To evaluate the proposed χ²-based SVM model in detecting heart disease, another metric that goes by the term “confusion matrix” was utilized. In a confusion matrix, the values of the true positive (T_P) and false negative (F_N) parameters are laid out in a format like that of a table. The confusion matrix summarizes the number of correct and incorrect predictions. Figure 9b illustrates the confusion matrix that was produced as a result of using the proposed χ²-based SVM model on the Cleveland dataset. It shows that the proposed model can correctly detect 37 (predicted 1 and actual 1) heart diseased persons and identify 31 healthy subjects out of 35 (predicted 0 and actual 0). In Figure 10b, the resulting confusion matrix of the Statlog dataset is presented. This demonstrates that the methodology that was proposed can accurately identify 31 heart disease patients and identify 30 out of 33 healthy subjects. Both Figure 9 and Figure 10 show that the number of incorrect predictions (actual 1 but predicted 0, and actual 0 but predicted 1) made by the SVM model before and after applying the χ² feature selection method was reduced from 12 to 8 for the Cleveland dataset, and from 10 to 7 for the Statlog dataset.

Furthermore, concerning the accuracy and number of selected features, our proposed model was compared to several existing state-of-the-art techniques, as shown in

Table 5. Proposed model comparative analysis with current state-of-the-art methods.

Study	Feature Selection Method	Dataset	Classifier	Total Features	Acc (%)	Selected Features	Acc (%)
[33]	Lasso 1	Cleveland	Ensemble	13	-	8	75.1
[34]	Information Gain	Cleveland	Ensemble	27	72.2	16	83.5
[26]	Lasso	Cleveland	SVM	13	84.09	-	84.26
[35]	Randomly Generated Feature Set	Cleveland	Ensemble	13	-	9	85.48
[24]	Ruzzo-Tompa	Cleveland	ANN 2	13	-	7	86.20
[36]	Lasso	Cleveland	SVM (RBF)	13	86	6	88
[37]	PSO-SVM 3	Cleveland	SVM	13	79.35	6	88.22
[28]	PS-GWO	Statlog and Cleveland	DBN 4	13	-	-	88.8
[38]	PCA 5	Cleveland	DL 6	13	-	-	89
Proposed	Chi-squared		SVM	13	85.29	6	89.47

¹ Lasso: least absolute shrinkage and selection operator; ² ANN: artificial neural network; ³ PSO: swarm optimizations; ⁴ DBN: deep belief network; ⁵ PCA: principal component analysis; ⁶ DL: deep learning.

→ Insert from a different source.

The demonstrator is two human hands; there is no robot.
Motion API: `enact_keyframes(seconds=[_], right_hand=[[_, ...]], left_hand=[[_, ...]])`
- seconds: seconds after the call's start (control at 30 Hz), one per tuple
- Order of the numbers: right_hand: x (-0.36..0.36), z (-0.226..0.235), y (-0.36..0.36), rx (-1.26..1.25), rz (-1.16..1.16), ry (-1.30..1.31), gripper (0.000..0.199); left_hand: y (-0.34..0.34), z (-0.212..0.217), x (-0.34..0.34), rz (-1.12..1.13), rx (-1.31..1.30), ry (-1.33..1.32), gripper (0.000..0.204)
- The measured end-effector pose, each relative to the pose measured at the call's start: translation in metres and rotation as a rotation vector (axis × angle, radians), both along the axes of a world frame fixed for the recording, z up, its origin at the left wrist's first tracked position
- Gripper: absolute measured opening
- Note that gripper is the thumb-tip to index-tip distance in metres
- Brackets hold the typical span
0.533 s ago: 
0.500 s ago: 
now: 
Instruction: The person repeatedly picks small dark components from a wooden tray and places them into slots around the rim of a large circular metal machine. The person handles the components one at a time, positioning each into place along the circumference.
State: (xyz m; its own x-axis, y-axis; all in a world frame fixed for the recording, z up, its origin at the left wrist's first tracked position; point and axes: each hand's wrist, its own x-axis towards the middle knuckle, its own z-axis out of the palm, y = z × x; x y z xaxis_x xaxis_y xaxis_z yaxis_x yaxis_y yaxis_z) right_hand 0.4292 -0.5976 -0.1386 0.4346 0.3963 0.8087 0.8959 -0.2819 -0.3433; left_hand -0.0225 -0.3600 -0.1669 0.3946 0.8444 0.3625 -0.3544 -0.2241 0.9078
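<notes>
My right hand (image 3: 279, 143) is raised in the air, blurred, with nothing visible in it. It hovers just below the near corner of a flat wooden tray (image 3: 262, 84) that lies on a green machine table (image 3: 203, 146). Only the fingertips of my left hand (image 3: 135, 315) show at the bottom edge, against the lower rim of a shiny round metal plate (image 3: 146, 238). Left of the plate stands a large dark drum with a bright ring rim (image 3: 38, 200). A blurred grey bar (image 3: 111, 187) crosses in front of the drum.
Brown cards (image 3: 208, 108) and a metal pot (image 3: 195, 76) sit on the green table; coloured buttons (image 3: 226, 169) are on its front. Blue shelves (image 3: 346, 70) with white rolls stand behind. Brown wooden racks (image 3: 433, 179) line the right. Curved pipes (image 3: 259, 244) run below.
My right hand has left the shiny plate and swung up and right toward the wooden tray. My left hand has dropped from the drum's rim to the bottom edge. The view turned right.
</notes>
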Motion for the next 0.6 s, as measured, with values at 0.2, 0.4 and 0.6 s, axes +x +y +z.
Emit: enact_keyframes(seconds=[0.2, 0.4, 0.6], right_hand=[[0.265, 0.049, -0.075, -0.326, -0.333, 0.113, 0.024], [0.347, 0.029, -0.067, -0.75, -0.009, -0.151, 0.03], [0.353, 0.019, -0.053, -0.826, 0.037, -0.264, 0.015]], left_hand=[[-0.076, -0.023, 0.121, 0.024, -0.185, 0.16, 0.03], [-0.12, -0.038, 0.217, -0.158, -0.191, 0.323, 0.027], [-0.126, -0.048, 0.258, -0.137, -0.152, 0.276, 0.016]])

. The performance of the suggested chi-squared-SVM methodology was shown to perform better than other methods, with an accuracy of 89.47%.

4. Conclusions

In this work, an enhanced model was implemented to increase the heart disease diagnosis and prediction accuracy, as well as to reduce computational load. The ML (SVM) algorithm was used as a classification model for enhanced heart disease diagnoses. This model was performed on two famous heart disease datasets. The results showed increasing accuracy from 84.21% to 89.47 and from 85.29% to 89.7% in the Cleveland and Statlog datasets, respectively. Furthermore, the features used in the system were decreased from 14 to 6 features, which means that the computational load was reduced from 100% to approximately 42%. We anticipate that this work will contribute to the future development and implementation of heart disease prediction and diagnosis systems.